Ordinem Ecentrici Coctores (OEC Brewing)
OEC’s beers are complex. Challenging. Absurd. Ridiculous. Strange. Fantastic. Off-putting. All of the above.
I’ve removed a bunch of sampler-and-draft-only beers I’ve had. I can only write about so much weirdness.)
Malefactus (Syrah Aged), A
Nepenthes Hydromelita, A-
Novo (Blend 1), B
Oudilis 1, A+
Oudulis 2, A+
Oudilis Cerasus, A+
Salsus Singularis, A+
Tempus (Blend 1), A-
Zymatore Isaac (Gin/Pinot Noir Barrel Aged), A
I procrastinated putting this page (and the reviews themselves) together for well over a year. OEC is, by far, the most vexing Connecticut brewery. Heck, they are one of the most vexing breweries in the entire country, if not the world. From their grammatically incorrect Latin name, to their impossibly confusing beer-naming convention, to the fact that many of “their” beers aren’t really theirs, to the wonderfully absurd complexity of the beers themselves.
OEC roughly translates to “the eccentric brewers” and yeah, that’s apt. Over their first four years of existence, they have brewed/blended/created a panopoly of beers using methods and ingredients that literally no one else on earth has.
To take a deep dive into the world of OEC would require far to much time and effort for this page. It might also require some psychotropics and a Kerouacian road trip. I will try to tease out some of the most important things you should know about OEC in as brief a way as possible.
OEC is one of my favorite breweries in Connecticut and beyond. My wife would concur. It is one of the most expensive breweries in Connecticut and beyond. My wife is unaware of that aspect of OEC. They are one of the least favorite breweries of more than one of my most beer-knowledgeable and beer-worldly friends.
OEC’s beer naming convention is asinine and confusing. I’ve had fanboys try to explain that it all makes perfect sense, but… nah. They’ve separated out many “classes” of their beers into categories like Artista Zynergia (OEC Brewing international blending project), Clavis (project consisting of blending our sour/spontaneous beers with house produced, barrel fermented kombucha), Experimentalis (special series containing estate grown fruit for which people line up at the crack of dawn for a shot at a lot of like 23 bottles sometimes because that makes sense), Frigus (their “eis” beer project), Hydromelita (OEC beer blended with various European meads), Oryza (sake is involved), Spontalis (lambics/spontaneous fermentation beers), Urwaga (Jesus, this is some Kenyan thing where beers if fermented in pits or something), Zymatore (the granddaddy of them all; Their parent B. United brings in beers/barrels from partners from all over the world and OEC blends them all up in different ways and names them nonsensically and we pay a ton for the bottles and drink them up.)

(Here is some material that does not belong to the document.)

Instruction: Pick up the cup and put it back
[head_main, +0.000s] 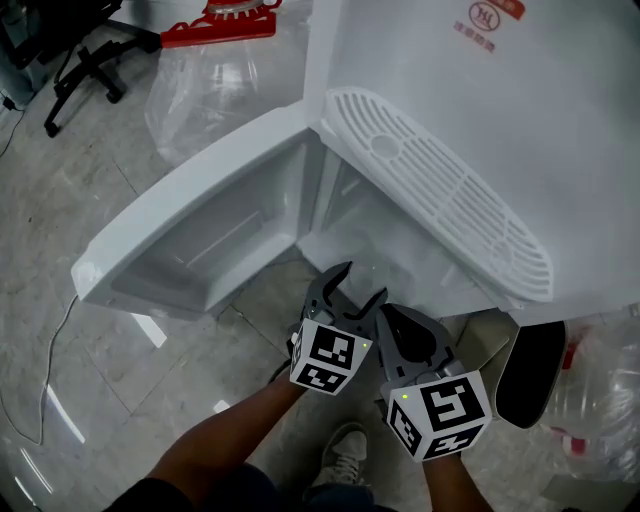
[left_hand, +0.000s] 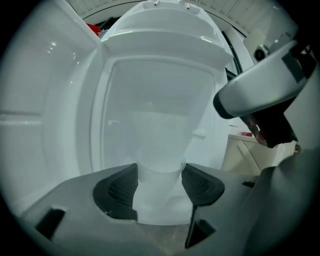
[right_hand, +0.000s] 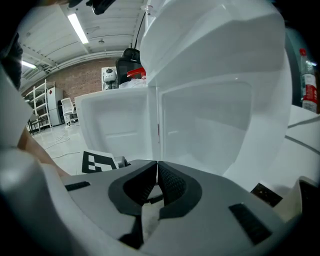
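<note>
Leftward, the cabinet door (head_main: 190, 235) hangs open; the left gripper (left_hand: 160, 174) is clamped on the white cup (left_hand: 159, 197), facing the compartment (left_hand: 155, 110); the right gripper (right_hand: 156, 176) is closed and empty; seemingly mid-carry, the cup next needs setting down upright.

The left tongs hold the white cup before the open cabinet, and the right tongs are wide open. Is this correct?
Not quite: the right tongs are shut, pads together with nothing between, as the right gripper view shows. The left tongs do hold the white cup before the open cabinet.
</note>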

Within each of those “projects” (and there’s more I left out!) are dozens of iterations and permutations of beers (and “beers”) with names you’d be lucky to pronounce, let alone remember.
People travel from far away to find the attractive OEC outpost in Oxford. OEC doesn’t really distribute in any meaningful way, and they don’t do brew fests or really promote much of anything beyond quietly making some of the weirdest alien alcoholic beverages in the world.
They are not afraid of sour sours or oakey sours or… anything really. They named a beer after a “sport” and chose pétanque. The protein on the “OEC Plate” available for nibbling is sardines. OEC doesn’t care. OEC is a riddle wrapped in a puzzle, and thank goodness the large majority of what they do is pretty great. There’s no telling what Ben and Tony and Matthias and everyone else at OEC will do in the future.
Because they’re from the future. And the past. Or outer space. Or all of those places.